- _ABOUT THIS TASK_:
Copy out, word for word, the lines from the start of the data below through the line containing "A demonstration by", and no others.

· · · · ·

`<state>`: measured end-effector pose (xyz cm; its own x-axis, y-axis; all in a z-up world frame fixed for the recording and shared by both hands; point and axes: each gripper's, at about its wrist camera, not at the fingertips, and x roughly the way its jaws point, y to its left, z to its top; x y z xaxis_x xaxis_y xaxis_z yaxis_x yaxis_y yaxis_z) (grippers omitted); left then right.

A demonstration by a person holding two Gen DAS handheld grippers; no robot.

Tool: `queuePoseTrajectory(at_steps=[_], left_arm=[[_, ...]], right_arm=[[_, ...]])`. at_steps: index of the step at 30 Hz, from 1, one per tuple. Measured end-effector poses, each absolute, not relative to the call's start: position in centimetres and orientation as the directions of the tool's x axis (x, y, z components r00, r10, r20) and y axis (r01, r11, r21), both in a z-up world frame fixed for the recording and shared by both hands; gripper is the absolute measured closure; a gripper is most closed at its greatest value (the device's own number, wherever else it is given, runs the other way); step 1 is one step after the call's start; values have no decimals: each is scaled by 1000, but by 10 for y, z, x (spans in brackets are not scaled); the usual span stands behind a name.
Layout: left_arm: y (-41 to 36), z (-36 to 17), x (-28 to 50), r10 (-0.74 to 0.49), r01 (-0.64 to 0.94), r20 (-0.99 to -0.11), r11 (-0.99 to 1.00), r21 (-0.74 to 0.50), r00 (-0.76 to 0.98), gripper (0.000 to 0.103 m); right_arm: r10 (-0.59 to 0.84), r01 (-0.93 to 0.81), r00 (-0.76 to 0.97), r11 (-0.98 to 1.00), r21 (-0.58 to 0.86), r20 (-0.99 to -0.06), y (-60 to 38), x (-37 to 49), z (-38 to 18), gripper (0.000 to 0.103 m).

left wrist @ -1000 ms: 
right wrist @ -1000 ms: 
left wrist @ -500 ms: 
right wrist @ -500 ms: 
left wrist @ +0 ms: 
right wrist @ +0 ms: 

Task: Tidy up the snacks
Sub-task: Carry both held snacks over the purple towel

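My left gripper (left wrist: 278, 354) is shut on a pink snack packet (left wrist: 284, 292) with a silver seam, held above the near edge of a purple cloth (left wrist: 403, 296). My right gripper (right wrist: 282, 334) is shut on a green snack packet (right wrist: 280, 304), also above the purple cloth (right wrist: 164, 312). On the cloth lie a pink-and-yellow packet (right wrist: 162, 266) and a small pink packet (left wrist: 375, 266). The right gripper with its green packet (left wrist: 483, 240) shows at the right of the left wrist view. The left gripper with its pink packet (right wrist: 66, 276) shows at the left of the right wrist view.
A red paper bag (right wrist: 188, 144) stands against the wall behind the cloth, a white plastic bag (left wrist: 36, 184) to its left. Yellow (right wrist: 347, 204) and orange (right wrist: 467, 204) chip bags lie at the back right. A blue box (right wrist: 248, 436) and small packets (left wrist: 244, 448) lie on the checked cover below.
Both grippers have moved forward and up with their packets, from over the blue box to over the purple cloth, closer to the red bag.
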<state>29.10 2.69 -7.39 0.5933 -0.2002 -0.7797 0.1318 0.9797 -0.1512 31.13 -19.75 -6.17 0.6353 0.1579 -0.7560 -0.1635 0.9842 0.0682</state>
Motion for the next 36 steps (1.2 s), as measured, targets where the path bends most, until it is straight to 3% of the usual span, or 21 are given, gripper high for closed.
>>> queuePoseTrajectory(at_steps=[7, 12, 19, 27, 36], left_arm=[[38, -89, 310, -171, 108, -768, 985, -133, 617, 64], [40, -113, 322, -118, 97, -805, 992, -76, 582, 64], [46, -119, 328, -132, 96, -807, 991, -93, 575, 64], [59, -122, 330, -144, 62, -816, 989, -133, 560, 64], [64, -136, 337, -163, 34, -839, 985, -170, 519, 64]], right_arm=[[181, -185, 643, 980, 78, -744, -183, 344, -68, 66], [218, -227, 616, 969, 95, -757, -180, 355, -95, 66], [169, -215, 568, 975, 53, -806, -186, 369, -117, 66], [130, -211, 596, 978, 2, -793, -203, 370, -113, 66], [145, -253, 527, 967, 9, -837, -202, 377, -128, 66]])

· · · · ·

- _TASK SOLUTION_:
`<state>`: measured end-effector pose (xyz cm; its own x-axis, y-axis; all in a z-up world frame fixed for the recording and shared by both hands; point and axes: each gripper's, at about its wrist camera, not at the fingertips, and x roughly the way its jaws point, y to its left, z to its top; x y z xaxis_x xaxis_y xaxis_z yaxis_x yaxis_y yaxis_z) (grippers omitted); left then right.

A demonstration by a person holding two Gen DAS handheld grippers; no robot.

No further answer is needed.